To interact with the results (especially if you're working on a remote file system), it's easiest to use the results.ipynb notebook. This allows the user to visualize segmentations and registered images. Additionally, registration metrics can be used to flag poor registrations for QC or follow-up.

To see the core ID mapping, see tutorial.ipynb or core_id_mapping.png in the scene directory.

Re-stitching Cores

To re-stitch the cores back into a single round-color image, this can be done in the results notebook or command line interface. For time complexity, it is recommended to use the multithreaded option, which will visualize progress as (Note-progress bar is currently not working. environment issues):

To re-stitch images in command line, use:

$ python restitch_cores.py --results_path /home/exacloud/lustre1/NGSdev/evansna/cyclicIF/output/aggregated_results.csv --output /home/exacloud/lustre1/NGSdev/evansna/cyclicIF/output/S3/Scene-1/ --slide S3 --scene Scene-1 --qc None

For command line options, see:

$ python restitch_cores.py --help

usage: restitch_cores.py [-h] [--results_path RESULTS] [--output OUTPUT] [--slide SLIDE] [--scene SCENE]
                         [--qc QC_METHOD]
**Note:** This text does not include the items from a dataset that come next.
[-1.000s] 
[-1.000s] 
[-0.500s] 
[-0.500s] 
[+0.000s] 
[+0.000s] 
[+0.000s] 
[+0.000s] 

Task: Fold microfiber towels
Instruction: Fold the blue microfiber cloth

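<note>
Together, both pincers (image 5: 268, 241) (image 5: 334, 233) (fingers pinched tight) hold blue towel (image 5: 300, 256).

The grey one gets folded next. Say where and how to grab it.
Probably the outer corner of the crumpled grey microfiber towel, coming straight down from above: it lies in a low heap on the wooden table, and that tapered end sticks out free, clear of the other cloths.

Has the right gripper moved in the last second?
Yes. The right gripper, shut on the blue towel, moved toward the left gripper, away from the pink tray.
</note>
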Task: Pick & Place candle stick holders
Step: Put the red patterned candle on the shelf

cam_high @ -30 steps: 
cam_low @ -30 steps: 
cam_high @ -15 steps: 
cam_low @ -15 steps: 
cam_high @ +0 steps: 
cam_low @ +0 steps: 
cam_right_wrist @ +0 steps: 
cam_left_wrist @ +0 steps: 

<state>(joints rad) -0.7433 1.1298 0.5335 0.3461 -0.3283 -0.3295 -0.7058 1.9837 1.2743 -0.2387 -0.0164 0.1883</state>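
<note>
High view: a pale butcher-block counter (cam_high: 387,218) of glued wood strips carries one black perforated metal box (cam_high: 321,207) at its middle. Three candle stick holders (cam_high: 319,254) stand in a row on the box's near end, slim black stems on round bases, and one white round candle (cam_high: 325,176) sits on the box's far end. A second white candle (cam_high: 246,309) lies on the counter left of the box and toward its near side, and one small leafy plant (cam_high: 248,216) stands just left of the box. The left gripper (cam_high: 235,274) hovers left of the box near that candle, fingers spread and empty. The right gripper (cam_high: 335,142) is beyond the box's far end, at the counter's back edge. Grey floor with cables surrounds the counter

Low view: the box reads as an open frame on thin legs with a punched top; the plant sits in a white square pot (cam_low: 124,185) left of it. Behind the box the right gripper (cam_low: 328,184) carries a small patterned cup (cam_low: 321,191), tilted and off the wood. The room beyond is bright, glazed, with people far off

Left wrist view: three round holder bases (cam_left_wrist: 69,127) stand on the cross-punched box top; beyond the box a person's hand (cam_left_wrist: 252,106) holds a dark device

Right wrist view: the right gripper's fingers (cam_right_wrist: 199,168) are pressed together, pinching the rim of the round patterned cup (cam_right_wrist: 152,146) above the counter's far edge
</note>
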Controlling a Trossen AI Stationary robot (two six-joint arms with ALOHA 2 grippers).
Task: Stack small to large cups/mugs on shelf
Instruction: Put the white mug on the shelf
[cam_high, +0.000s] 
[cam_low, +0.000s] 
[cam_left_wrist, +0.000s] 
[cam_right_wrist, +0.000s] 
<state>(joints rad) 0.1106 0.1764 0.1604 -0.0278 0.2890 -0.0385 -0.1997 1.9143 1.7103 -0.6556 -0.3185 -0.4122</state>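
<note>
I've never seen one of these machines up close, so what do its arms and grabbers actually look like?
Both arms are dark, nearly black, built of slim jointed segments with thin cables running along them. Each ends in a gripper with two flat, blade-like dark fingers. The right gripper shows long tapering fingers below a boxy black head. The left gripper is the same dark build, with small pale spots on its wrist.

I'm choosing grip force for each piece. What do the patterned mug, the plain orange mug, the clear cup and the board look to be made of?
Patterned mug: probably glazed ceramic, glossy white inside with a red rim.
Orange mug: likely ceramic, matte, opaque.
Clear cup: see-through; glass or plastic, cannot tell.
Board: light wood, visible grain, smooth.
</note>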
Restitching a set of registered cores given Round,Scene,Core IDs.

optional arguments:
  -h, --help            show this help message and exit
  --results_path RESULTS
                        registration results csv path
  --output OUTPUT       output directory where the restitched images will be written to disk.
  --slide SLIDE         slide name (identifier)
  --scene SCENE         scene name (identifier)
  --qc QC_METHOD        qc method: Can be ["None", "Auto", "/path/to/file/with/line/sep/core/ids/to/filter"]

Quality Control

Quality control is best implemented at the re-stitching step. There are three options, No QC, auto QC or manual QC.

auto QC will filter any round-core registrations that do not pass the thresholds specified in config.py.
manual QC can be performed by passing either a dictionary (in results.ipynb) or as a json file (restitch_cores.py --qc /path/to/file.json) of cores that should not be restiched. For an example of a properly formatted json file, see here.
None will perform no QC and all cores/rounds will be re-stitched.